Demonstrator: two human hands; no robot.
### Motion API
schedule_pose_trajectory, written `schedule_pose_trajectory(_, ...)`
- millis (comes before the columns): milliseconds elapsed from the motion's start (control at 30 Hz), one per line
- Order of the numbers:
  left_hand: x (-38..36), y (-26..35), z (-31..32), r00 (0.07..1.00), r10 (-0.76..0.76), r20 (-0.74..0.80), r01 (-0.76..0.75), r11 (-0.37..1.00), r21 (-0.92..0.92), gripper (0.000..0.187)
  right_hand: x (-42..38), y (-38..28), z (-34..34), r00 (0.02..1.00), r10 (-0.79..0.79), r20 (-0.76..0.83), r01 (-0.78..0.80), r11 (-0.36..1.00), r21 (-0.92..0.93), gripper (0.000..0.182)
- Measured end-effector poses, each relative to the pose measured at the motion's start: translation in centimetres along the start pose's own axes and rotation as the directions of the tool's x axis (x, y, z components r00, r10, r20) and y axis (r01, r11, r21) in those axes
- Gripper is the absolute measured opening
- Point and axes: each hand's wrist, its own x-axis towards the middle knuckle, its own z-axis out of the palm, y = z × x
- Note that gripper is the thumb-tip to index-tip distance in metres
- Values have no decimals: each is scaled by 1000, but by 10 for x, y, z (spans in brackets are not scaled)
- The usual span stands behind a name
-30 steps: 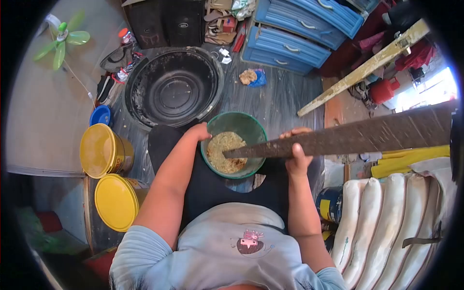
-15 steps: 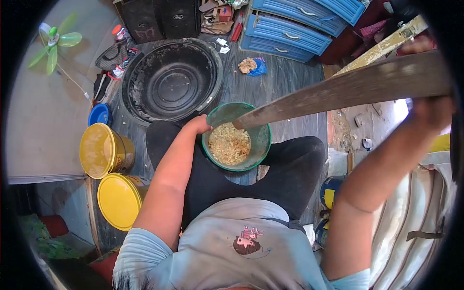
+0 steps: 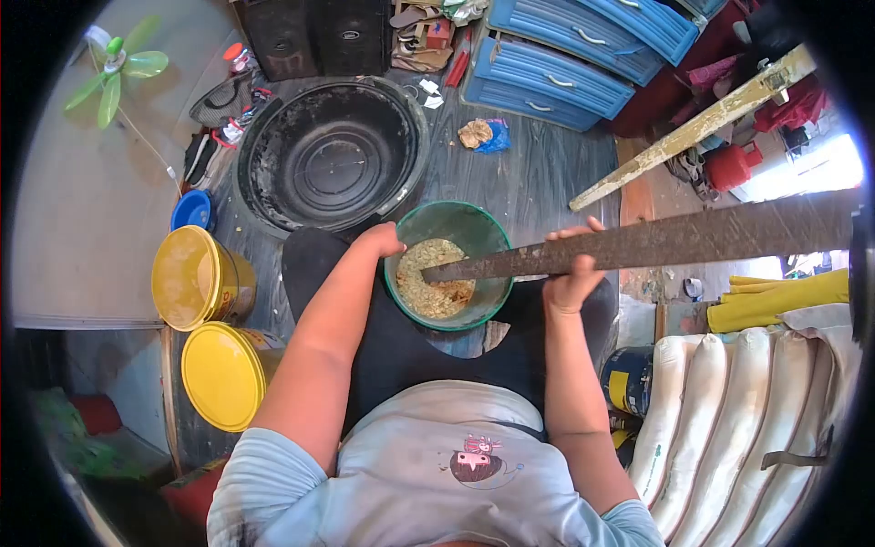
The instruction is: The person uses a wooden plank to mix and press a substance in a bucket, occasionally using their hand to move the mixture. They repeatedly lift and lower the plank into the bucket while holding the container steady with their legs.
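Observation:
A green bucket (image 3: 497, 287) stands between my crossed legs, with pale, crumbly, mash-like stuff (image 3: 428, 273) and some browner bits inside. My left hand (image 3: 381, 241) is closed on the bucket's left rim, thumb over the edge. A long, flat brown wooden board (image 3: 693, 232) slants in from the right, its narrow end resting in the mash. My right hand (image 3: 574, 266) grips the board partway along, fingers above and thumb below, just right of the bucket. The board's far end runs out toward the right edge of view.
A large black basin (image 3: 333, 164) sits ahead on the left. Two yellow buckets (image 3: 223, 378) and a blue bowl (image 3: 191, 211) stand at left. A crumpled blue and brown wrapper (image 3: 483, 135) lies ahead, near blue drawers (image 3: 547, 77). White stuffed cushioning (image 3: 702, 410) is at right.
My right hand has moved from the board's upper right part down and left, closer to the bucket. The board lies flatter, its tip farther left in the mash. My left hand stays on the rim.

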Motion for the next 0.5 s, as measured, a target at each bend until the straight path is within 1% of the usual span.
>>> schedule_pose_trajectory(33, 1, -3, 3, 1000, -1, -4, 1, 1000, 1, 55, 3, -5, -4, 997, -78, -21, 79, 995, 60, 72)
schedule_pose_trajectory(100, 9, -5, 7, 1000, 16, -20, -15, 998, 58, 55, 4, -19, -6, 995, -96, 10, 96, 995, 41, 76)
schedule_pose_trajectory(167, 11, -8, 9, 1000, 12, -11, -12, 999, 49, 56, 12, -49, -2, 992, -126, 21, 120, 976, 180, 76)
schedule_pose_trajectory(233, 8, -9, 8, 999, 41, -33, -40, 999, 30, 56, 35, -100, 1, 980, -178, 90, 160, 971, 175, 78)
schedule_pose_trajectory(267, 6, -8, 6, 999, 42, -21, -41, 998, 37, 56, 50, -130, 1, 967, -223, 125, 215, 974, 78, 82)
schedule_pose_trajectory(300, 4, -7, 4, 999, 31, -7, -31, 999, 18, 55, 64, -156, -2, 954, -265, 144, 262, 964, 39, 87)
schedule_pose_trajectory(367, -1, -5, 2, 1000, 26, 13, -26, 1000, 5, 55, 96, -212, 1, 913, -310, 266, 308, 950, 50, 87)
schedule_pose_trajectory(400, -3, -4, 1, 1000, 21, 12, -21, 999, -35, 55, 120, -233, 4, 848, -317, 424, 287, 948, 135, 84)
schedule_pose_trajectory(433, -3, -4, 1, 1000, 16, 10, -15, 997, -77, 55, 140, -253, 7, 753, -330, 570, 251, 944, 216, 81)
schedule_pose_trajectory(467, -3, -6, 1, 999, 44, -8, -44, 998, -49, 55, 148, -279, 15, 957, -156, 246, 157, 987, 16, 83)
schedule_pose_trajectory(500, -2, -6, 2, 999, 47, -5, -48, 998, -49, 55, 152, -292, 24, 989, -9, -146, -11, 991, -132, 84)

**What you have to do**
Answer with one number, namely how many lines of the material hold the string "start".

**Result of the task**
2